BEGIN
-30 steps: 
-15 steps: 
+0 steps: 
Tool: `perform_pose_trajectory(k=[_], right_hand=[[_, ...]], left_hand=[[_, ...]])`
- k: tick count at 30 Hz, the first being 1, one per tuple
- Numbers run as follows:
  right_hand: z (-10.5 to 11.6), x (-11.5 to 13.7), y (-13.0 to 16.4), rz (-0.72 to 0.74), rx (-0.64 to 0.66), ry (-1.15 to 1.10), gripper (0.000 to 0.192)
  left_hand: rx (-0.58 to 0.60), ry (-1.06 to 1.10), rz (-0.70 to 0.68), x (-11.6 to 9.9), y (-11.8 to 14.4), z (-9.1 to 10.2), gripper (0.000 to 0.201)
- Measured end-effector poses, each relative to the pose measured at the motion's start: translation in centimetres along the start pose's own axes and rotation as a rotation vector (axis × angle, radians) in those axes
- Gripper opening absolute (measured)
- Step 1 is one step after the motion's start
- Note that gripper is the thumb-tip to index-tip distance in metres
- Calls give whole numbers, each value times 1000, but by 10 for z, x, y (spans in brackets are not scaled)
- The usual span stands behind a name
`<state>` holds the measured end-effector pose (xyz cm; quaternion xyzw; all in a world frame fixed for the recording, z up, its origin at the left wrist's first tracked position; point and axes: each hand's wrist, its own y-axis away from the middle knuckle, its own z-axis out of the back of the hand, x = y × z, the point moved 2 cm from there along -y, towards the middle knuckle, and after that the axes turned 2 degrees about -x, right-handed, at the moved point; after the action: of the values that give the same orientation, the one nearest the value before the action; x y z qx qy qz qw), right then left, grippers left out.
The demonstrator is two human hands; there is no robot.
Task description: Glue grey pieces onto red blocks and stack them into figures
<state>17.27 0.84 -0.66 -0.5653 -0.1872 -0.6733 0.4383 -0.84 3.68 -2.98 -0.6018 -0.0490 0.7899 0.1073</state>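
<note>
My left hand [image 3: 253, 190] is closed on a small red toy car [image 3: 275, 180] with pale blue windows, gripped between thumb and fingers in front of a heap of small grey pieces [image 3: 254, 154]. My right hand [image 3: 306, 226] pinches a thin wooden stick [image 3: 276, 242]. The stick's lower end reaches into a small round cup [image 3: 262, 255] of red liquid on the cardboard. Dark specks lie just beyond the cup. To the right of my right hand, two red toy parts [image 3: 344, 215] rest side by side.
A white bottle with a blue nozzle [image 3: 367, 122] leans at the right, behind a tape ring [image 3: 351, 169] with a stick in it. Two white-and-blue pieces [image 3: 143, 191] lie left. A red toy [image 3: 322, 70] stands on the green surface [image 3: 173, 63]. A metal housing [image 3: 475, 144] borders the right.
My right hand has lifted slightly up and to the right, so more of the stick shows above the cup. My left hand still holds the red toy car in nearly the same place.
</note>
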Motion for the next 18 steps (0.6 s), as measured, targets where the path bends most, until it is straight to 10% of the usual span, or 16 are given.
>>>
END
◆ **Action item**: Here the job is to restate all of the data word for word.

◆ **Solution for this task**:
-30 steps: 
-15 steps: 
+0 steps: 
Tool: `perform_pose_trajectory(k=[_], right_hand=[[_, ...]], left_hand=[[_, ...]])`
- k: tick count at 30 Hz, the first being 1, one per tuple
- Numbers run as follows:
  right_hand: z (-10.5 to 11.6), x (-11.5 to 13.7), y (-13.0 to 16.4), rz (-0.72 to 0.74), rx (-0.64 to 0.66), ry (-1.15 to 1.10), gripper (0.000 to 0.192)
  left_hand: rx (-0.58 to 0.60), ry (-1.06 to 1.10), rz (-0.70 to 0.68), x (-11.6 to 9.9), y (-11.8 to 14.4), z (-9.1 to 10.2), gripper (0.000 to 0.201)
- Measured end-effector poses, each relative to the pose measured at the motion's start: translation in centimetres along the start pose's own axes and rotation as a rotation vector (axis × angle, radians) in those axes
- Gripper opening absolute (measured)
- Step 1 is one step after the motion's start
- Note that gripper is the thumb-tip to index-tip distance in metres
- Calls give whole numbers, each value times 1000, but by 10 for z, x, y (spans in brackets are not scaled)
- The usual span stands behind a name
`<state>` holds the measured end-effector pose (xyz cm; quaternion xyzw; all in a world frame fixed for the recording, z up, its origin at the left wrist's first tracked position; point and axes: each hand's wrist, its own y-axis away from the middle knuckle, its own z-axis out of the back of the hand, x = y × z, the point moved 2 cm from there along -y, towards the middle knuckle, and after that the axes turned 2 degrees about -x, right-handed, at the moved point; after the action: of the values that give the same orientation, the one nearest the value before the action; x y z qx qy qz qw), right then left, grippers left out.
The demonstrator is two human hands; there is no robot.
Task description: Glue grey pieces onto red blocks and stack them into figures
<state>17.27 0.84 -0.66 -0.5653 -0.1872 -0.6733 0.4383 -0.84 3.68 -2.98 -0.6018 -0.0490 0.7899 0.1073</state>
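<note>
My left hand [image 3: 253, 190] is closed on a small red toy car [image 3: 275, 180] with pale blue windows, gripped between thumb and fingers in front of a heap of small grey pieces [image 3: 254, 154]. My right hand [image 3: 306, 226] pinches a thin wooden stick [image 3: 276, 242]. The stick's lower end reaches into a small round cup [image 3: 262, 255] of red liquid on the cardboard. Dark specks lie just beyond the cup. To the right of my right hand, two red toy parts [image 3: 344, 215] rest side by side.
A white bottle with a blue nozzle [image 3: 367, 122] leans at the right, behind a tape ring [image 3: 351, 169] with a stick in it. Two white-and-blue pieces [image 3: 143, 191] lie left. A red toy [image 3: 322, 70] stands on the green surface [image 3: 173, 63]. A metal housing [image 3: 475, 144] borders the right.
My right hand has lifted slightly up and to the right, so more of the stick shows above the cup. My left hand still holds the red toy car in nearly the same place.
</note>
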Motion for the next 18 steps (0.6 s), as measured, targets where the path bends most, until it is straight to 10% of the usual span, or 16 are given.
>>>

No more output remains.